私が握っていた手をパッと離すと、真由は怪訝そうに私をじっと見つめてくる。

「……さっき、負けないから、とか言ってたけど、主任とトラブルでもあったの? さあ、もう白状しなさいよ」

真由の声のトーンが少し低くなる。こうなると、彼女は一歩も引かない。

「そんな大げさなことじゃないよ。私が迂闊だっただけで……」

私は再び歩き出しながら、先週金曜日の定時後のことを大まかに説明した。真由は聞き終わると、「びっくりだわ」と、まず一言感想をもらした。
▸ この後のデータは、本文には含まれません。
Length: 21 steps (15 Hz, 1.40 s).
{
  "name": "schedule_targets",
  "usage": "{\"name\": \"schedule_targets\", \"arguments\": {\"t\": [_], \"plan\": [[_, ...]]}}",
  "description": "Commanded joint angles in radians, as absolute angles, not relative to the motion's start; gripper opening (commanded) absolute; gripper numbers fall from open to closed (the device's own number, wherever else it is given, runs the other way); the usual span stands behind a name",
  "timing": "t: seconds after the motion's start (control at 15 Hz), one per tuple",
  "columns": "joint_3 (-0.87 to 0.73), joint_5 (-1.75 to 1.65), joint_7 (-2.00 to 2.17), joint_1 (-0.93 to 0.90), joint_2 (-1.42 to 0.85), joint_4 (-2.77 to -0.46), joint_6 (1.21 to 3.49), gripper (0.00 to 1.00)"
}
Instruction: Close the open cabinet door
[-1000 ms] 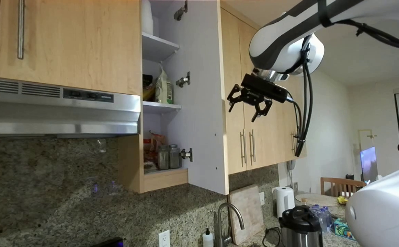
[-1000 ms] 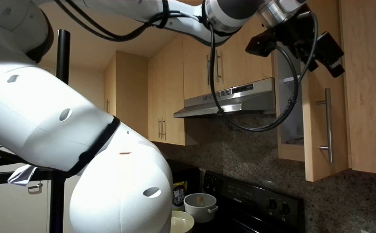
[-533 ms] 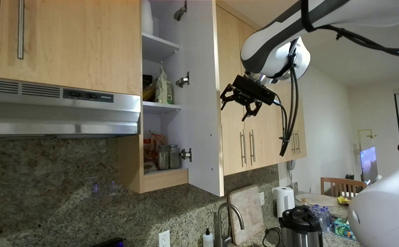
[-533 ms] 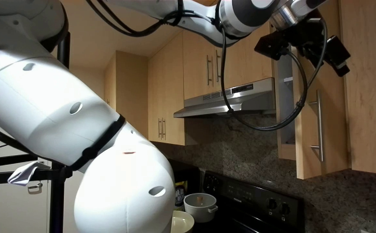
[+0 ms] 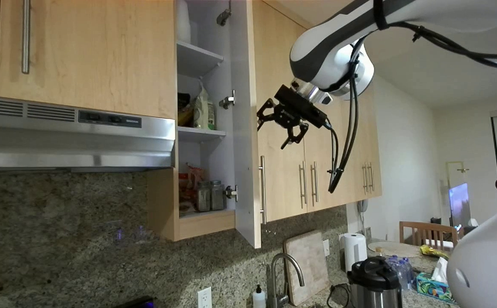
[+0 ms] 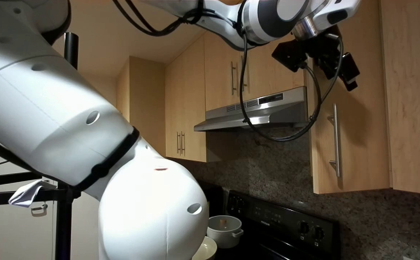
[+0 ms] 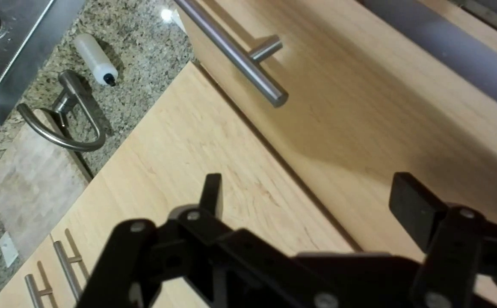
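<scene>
Pale wood faces the cabinet door (image 6: 361,155), which stands partly open on the wall cabinet (image 5: 205,227) beside the range hood (image 5: 73,147). Its top is cut off in both exterior views. In an exterior view its front, with one steel bar handle (image 6: 336,141), hides the cabinet's inside; one end of that handle is cut off in the wrist view. The black gripper (image 7: 312,199) hangs near the door's outer face, its two fingers (image 7: 415,209) spread wide apart; whether either touches the wood cannot be told. One white robot arm (image 5: 325,49) runs out of frame in both exterior views. Inside the cabinet, three metal hinges (image 5: 227,101) and two shelves (image 5: 197,60) show. Two glass jars (image 5: 217,196) stand at the bottom, beside red packaging (image 5: 195,174) too shadowed to read. One pale bag (image 5: 204,110) sits on the lower shelf, next to dark packets (image 5: 183,101) hard to make out or count. On the upper shelf, one white object (image 5: 183,21) is cut off at the top. Near the black stove (image 6: 286,221), one lidded pot (image 6: 224,234) is visible, and one cream-coloured pan (image 6: 207,249) is partly hidden behind the arm.
</scene>
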<state>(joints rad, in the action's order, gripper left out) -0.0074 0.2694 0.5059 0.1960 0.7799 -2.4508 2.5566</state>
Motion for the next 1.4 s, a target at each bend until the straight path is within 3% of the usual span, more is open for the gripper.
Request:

「私もびっくりしたよ。まさか、あんな格好で主任に会うなんて……」

「それはただ単に詩織が手抜きしただけでしょ」

私の言葉を遮るように、真由がピシャリと言い放つ。

「そこじゃなくて、私は主任の言動に驚いてるの。会社を出たらあまり人付き合いをしようとしないことで有名な人が食事に誘ってきたんだよ? 他人に興味のない変人じゃなかったんだね」

真由の目に主任はそんな風に映ってたのか……。

「それは、私のお腹が鳴ったから可哀想に思っただけだよ」

主任をフォローしたいわけじゃないけど、その時の状況から思ったことを私は口にした。